> **THE TASK**
Copy out all the entries shown below, exactly as they appear.

> **Excerpts from a dataset**
• • • • •
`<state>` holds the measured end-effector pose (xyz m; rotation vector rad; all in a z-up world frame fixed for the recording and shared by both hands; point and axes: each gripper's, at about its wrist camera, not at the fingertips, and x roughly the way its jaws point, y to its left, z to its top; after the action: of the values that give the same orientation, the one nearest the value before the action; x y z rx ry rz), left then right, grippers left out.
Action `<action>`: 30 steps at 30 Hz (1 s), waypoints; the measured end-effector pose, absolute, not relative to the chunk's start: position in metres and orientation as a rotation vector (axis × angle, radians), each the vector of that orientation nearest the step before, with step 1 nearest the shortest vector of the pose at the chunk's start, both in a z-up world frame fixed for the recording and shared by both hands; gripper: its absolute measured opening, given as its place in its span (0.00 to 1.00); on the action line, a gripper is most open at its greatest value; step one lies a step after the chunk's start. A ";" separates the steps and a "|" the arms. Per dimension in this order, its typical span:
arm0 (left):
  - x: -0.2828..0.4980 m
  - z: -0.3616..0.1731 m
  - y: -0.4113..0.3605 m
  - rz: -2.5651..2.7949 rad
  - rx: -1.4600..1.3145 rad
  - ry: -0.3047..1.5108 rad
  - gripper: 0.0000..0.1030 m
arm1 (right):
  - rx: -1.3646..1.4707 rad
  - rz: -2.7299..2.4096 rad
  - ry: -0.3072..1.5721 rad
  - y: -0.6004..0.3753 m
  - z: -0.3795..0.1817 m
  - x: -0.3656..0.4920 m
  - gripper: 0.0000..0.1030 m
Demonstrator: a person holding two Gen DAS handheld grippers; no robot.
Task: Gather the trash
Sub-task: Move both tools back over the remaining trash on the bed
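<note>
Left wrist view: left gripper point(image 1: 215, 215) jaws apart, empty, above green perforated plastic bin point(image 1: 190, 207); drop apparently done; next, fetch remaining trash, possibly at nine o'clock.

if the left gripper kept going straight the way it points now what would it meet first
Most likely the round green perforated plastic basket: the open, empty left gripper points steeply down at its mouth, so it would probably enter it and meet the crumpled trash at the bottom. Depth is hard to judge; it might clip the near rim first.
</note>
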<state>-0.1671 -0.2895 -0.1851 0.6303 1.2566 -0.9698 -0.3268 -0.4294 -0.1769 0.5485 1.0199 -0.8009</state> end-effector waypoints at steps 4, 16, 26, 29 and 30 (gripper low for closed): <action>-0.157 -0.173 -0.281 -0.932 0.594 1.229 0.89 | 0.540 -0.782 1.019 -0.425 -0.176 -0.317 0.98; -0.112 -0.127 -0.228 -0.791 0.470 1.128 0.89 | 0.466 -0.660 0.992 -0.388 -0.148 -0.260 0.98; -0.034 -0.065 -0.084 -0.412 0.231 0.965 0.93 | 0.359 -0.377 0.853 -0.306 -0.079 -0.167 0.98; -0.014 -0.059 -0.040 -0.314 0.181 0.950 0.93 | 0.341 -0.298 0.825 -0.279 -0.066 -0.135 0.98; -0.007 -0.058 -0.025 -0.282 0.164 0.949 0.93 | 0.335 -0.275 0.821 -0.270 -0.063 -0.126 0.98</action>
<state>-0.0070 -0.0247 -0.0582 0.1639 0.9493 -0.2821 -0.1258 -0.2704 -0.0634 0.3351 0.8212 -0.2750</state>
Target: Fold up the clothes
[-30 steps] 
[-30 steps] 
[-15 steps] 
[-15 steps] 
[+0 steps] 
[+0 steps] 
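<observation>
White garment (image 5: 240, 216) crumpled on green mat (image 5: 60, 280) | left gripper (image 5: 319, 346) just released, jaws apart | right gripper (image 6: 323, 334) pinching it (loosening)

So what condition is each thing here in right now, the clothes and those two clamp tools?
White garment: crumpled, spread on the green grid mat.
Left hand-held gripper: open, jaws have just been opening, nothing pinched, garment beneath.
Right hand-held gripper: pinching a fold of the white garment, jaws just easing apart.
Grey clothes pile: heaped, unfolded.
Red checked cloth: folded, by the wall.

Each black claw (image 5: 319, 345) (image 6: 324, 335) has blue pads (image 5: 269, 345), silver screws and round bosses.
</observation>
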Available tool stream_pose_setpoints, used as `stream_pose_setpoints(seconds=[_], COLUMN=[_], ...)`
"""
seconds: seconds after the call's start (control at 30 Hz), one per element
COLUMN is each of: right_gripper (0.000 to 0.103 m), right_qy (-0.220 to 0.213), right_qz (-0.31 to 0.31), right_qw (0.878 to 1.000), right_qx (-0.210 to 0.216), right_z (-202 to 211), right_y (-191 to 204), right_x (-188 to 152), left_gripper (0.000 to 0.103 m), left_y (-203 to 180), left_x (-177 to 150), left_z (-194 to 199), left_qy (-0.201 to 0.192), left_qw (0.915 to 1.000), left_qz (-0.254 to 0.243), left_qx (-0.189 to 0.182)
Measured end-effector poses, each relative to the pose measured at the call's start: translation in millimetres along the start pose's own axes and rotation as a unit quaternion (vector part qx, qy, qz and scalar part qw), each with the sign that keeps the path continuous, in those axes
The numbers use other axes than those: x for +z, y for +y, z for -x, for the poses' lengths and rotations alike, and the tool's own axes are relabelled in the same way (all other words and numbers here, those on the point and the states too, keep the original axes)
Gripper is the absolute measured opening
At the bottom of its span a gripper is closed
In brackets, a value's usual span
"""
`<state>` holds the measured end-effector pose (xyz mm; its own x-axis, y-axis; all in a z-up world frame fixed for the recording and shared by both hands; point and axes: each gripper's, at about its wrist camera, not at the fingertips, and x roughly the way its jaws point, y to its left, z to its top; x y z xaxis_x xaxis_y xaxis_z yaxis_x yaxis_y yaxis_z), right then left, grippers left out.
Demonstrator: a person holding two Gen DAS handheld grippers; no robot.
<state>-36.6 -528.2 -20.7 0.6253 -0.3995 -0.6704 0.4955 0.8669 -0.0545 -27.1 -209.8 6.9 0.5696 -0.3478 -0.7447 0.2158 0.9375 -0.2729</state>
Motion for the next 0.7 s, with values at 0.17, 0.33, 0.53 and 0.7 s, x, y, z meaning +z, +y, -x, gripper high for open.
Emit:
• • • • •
> **EXERCISE RESULT**
`<state>` holds the measured end-effector pose (xyz m; rotation vector rad; all in a z-up world frame fixed for the recording and shared by both hands; point and axes: each gripper's, at about its wrist camera, not at the fingertips, and x roughly the way its jaws point, y to its left, z to its top; after the action: of the values that give the same orientation, the one nearest the value before the action; x y z rx ry rz), left then right, grippers left out.
Action `<action>`: 30 steps at 30 Hz (1 s), waypoints; the measured end-effector pose, absolute, not relative to the chunk's start: position in metres and orientation as a rotation vector (axis × angle, radians), each the vector of that orientation nearest the step before, with step 1 nearest the shortest vector of the pose at the chunk's start, both in a z-up world frame fixed for the recording and shared by both hands; gripper: its absolute measured opening, given as its place in its span (0.00 to 1.00); on the action line, a gripper is most open at its greatest value; step one lies a step after the chunk's start. A ";" separates the steps and a "|" the arms. Per dimension in this order, its typical span:
arm0 (left):
  - x: -0.2828..0.4980 m
  - z: -0.3616..0.1731 m
  - y: -0.4113..0.3605 m
  - rz: -2.5651..2.7949 rad
  - rx: -1.4600..1.3145 rad
  - ry: -0.3047..1.5108 rad
  - gripper: 0.0000..0.1030 m
arm1 (right):
  - rx: -1.3646..1.4707 rad
  - rz: -2.7299..2.4096 rad
  - ry: -0.3072..1.5721 rad
  - y: -0.6004..0.3753 m
  - z: -0.3795..0.1817 m
  - x: -0.3656..0.4920 m
  - gripper: 0.0000..0.1030 m
Demonstrator: a person holding two Gen DAS handheld grippers; no robot.
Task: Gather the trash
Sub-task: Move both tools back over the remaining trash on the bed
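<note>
Left wrist view: left gripper point(image 1: 215, 215) jaws apart, empty, above green perforated plastic bin point(image 1: 190, 207); drop apparently done; next, fetch remaining trash, possibly at nine o'clock.

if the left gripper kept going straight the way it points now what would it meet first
Most likely the round green perforated plastic basket: the open, empty left gripper points steeply down at its mouth, so it would probably enter it and meet the crumpled trash at the bottom. Depth is hard to judge; it might clip the near rim first.
</note>
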<state>-0.1671 -0.2895 -0.1851 0.6303 1.2566 -0.9698 -0.3268 -0.4294 -0.1769 0.5485 1.0199 -0.8009</state> end-effector waypoints at steps 4, 16, 26, 29 and 30 (gripper low for closed): <action>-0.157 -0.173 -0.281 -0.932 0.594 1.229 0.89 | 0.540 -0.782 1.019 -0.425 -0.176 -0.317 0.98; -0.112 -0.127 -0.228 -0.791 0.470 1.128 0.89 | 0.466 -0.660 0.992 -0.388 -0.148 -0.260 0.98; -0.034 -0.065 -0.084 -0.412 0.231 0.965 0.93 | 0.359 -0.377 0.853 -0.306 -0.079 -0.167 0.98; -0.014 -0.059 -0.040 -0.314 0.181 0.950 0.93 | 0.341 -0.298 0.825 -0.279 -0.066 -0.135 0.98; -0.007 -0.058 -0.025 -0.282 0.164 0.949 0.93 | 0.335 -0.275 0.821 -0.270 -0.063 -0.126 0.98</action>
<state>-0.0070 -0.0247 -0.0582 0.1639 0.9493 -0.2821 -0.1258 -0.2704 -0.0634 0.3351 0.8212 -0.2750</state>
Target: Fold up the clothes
[-30 steps] 
[-30 steps] 
[-15 steps] 
[-15 steps] 
[+0 steps] 
[+0 steps] 
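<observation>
White garment (image 5: 240, 216) crumpled on green mat (image 5: 60, 280) | left gripper (image 5: 319, 346) just released, jaws apart | right gripper (image 6: 323, 334) pinching it (loosening)

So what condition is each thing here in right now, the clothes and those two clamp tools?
White garment: crumpled, spread on the green grid mat.
Left hand-held gripper: open, jaws have just been opening, nothing pinched, garment beneath.
Right hand-held gripper: pinching a fold of the white garment, jaws just easing apart.
Grey clothes pile: heaped, unfolded.
Red checked cloth: folded, by the wall.

Each black claw (image 5: 319, 345) (image 6: 324, 335) has blue pads (image 5: 269, 345), silver screws and round bosses.
</observation>
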Available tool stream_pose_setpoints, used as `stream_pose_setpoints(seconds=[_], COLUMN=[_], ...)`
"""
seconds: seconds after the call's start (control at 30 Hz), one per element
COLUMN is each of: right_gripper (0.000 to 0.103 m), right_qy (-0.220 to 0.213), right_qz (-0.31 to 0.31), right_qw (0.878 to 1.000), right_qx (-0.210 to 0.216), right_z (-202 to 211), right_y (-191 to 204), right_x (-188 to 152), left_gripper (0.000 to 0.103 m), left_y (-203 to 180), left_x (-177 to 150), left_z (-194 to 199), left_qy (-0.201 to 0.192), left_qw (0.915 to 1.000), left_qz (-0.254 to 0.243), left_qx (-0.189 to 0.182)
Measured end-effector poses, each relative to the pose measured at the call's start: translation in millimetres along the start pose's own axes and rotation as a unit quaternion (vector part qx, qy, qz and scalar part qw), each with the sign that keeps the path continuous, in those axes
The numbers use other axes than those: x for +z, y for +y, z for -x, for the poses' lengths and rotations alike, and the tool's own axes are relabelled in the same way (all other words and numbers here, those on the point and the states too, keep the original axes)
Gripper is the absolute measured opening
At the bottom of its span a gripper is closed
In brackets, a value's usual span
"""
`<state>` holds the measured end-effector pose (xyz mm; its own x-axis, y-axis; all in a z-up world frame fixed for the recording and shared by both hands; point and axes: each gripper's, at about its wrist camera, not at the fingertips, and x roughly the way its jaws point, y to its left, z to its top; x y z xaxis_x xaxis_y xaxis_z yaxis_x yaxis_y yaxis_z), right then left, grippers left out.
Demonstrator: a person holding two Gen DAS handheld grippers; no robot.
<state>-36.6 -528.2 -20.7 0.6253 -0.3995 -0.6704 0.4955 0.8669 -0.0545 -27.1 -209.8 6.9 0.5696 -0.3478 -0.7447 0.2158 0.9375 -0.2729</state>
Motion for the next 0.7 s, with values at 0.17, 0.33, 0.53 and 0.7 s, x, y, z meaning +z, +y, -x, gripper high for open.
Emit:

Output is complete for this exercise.